I discovered a 2018 lecture handout of Brandom’s that offers a few more clues to his particular notion of modernity. There, Rousseau’s specific version of the social contract is singled out as achieving a synthesis of attitude-dependence of normative statuses (from natural-law voluntarism) with the status-dependence of normative attitudes (from what Brandom calls the perfectionist tradition of self-governance). Hegel is cited as saying that “the principle of freedom emerges in Rousseau”. I am not a Rousseau scholar, and lack familiarity with a specific “perfectionist” tradition. The Hegel quote is of the sort that used to give me no end of trouble, as seeming to imply an endorsement of voluntarism.

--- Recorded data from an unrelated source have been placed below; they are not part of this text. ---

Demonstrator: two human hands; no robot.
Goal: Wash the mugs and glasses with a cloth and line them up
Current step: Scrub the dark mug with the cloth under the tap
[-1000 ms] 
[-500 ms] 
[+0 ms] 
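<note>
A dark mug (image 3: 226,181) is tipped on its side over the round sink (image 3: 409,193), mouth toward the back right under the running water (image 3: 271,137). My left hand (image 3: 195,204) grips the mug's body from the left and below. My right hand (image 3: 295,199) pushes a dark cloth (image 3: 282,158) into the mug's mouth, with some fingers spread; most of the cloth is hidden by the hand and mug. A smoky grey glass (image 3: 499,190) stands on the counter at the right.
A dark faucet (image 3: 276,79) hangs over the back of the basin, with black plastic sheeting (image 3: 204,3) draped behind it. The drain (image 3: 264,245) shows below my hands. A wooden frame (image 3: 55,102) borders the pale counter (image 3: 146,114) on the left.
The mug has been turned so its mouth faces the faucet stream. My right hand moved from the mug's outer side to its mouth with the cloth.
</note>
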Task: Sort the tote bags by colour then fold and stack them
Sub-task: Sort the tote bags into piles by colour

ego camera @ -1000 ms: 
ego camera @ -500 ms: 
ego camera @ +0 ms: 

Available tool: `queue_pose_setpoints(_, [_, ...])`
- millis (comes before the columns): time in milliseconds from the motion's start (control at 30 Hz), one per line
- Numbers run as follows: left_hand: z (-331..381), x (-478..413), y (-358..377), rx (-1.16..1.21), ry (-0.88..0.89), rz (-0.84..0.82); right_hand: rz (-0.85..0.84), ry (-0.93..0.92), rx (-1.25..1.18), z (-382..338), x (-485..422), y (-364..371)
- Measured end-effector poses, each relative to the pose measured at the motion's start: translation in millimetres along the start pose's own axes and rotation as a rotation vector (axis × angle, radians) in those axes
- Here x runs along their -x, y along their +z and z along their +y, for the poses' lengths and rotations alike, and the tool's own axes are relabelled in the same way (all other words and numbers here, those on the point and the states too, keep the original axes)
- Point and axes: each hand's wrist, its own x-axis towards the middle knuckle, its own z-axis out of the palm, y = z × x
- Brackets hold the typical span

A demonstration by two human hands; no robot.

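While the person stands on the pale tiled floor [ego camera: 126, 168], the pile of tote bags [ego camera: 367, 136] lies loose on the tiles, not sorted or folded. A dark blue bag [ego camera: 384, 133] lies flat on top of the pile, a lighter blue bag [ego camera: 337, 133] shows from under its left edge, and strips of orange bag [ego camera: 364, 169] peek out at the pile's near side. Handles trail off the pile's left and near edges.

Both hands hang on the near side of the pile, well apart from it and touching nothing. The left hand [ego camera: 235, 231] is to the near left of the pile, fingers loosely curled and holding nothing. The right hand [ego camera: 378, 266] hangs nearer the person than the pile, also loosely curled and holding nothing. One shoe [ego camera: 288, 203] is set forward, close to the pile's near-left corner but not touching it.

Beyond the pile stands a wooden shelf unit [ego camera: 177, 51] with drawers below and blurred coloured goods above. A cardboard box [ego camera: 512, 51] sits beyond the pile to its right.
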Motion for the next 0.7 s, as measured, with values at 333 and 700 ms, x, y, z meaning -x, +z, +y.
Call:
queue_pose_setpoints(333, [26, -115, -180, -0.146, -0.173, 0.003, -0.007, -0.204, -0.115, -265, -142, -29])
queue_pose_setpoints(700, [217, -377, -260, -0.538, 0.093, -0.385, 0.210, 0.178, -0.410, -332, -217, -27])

Brandom says that Rousseau’s notion of the sovereign applies the traditional subordination-obedience model of normativity with a unique twist — since Rousseau’s sovereign includes all the citizens, the commanding superior subject and the obedient subordinate subject coincide. I’ll hazard my own characterization of Rousseau as an antirationalist voluntarist antiphilosopher with a commendable if naive notion of the natural equality of persons and an insight into the moral difficulties associated with the notion of property that are still insufficient to make his overall position endorsable in the form in which he presented it.

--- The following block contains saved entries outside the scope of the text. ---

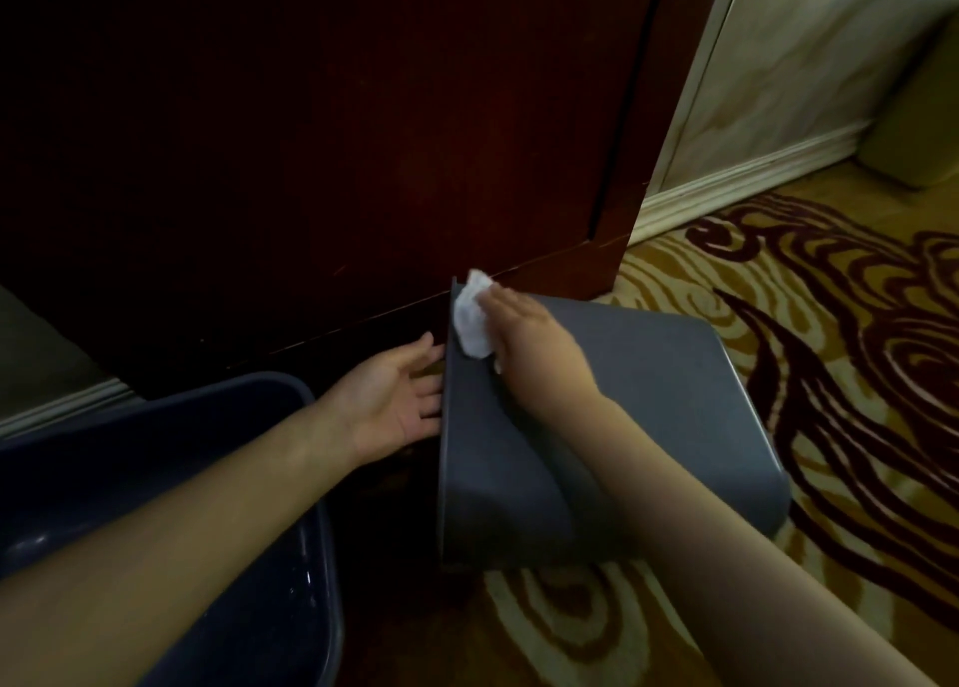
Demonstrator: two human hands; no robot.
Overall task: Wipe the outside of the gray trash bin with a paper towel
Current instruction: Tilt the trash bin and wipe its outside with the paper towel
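A person is wiping the gray trash bin (648, 401), which is lying tipped on its side on the patterned carpet (830, 297) beside a dark wooden cabinet (311, 141), its open mouth facing left. The right hand (524, 333) is lying flat, fingers extended, pressing a crumpled white paper towel (472, 318) against the upper wall near the rim. The left hand (399, 401) is spread wide, palm up, its fingertips meeting the bin's rim edge and gripping nothing. A second, darker bin (290, 479) is sitting just to the left. The gray bin is looking like light, stiff, smooth plastic, likely to slide or rock under pressure, so bracing it at the rim seems sensible. The towel is appearing soft, thin and easily torn, best pinned under flat fingers.
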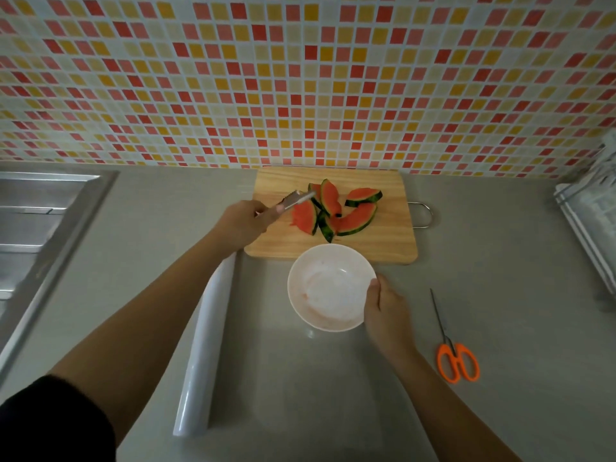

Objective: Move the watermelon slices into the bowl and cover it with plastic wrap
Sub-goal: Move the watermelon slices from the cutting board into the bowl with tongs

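Observation:
Several watermelon slices [336,210] with green rind lie in a loose pile on a wooden cutting board [383,241]. My left hand [241,223] holds metal tongs [295,200] whose tips hover at the left edge of the pile. In front of the board stands a white bowl [328,288], smeared with pink juice and with no slices in it. My right hand [385,310] grips the bowl's right rim. A roll of plastic wrap [208,345] lies lengthwise on the counter, left of the bowl.
Orange-handled scissors [455,348] lie on the grey counter to the right. A steel sink [36,221] is at the left, a dish rack [590,215] at the far right. The tiled wall rises just behind the board.

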`<state>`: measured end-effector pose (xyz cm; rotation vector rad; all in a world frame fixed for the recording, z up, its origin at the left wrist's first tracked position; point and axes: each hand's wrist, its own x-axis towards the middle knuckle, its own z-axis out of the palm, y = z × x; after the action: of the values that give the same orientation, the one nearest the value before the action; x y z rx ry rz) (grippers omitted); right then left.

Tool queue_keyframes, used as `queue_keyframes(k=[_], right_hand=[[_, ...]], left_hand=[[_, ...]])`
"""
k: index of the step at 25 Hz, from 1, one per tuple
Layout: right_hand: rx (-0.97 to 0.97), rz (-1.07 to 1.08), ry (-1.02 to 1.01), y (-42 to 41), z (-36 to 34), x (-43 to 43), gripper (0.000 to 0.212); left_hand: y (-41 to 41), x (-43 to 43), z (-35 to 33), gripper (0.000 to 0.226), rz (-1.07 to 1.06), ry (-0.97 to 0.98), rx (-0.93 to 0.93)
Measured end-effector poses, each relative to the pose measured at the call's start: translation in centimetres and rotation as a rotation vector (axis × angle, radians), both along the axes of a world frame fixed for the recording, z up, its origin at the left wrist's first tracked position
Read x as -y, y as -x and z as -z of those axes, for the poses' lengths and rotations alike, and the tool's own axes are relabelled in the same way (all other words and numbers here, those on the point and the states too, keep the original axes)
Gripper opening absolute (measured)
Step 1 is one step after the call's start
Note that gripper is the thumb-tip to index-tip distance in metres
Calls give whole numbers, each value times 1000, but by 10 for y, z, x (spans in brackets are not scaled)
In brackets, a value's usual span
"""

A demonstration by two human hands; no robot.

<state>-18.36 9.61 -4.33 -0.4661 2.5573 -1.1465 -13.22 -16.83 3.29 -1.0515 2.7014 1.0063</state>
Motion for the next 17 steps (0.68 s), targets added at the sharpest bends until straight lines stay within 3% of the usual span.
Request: queue_keyframes(k=[8,13,17], right_hand=[[0,3,-14,0,0,1,33],[13,4,-6,0,0,1,33],[-16,-9,-25,1,3,0,32]], left_hand=[[-22,-33,39,49,193,521,59],[-37,-39,44,42,71,520,48],[-42,-40,43,45,-60,408,31]])
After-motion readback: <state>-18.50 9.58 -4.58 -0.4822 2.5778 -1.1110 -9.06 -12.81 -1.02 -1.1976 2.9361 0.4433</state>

Granting the huge impression Rousseau made on Kant, and Hegel’s endorsement of Kant’s response, I still want to say the important thing is what Kant and Hegel did to transform naive Rousseauian free will and equality into something viable, moving away from the subordination-obedience model altogether.
(The French Encyclopedists and the Spinozist movement evinced an actually more universal concern for social justice than Rousseau and his followers, while putting a positive value on reason and opposing voluntarism. This seems to me like a better antecedent than the one Kant and Hegel actually recognized. Going further back, Aristotle recognized inequality as a contingent fact but already thought something like mutual recognition applied between friends, while implying that members of a polity should treat one another like friends. Looking forward, I still think Plato and Aristotle have more in common with Kant and Hegel, and offer more that should be genealogically recollected, than someone like Rousseau; and that, based on the History of Philosophy lectures, Hegel would agree.)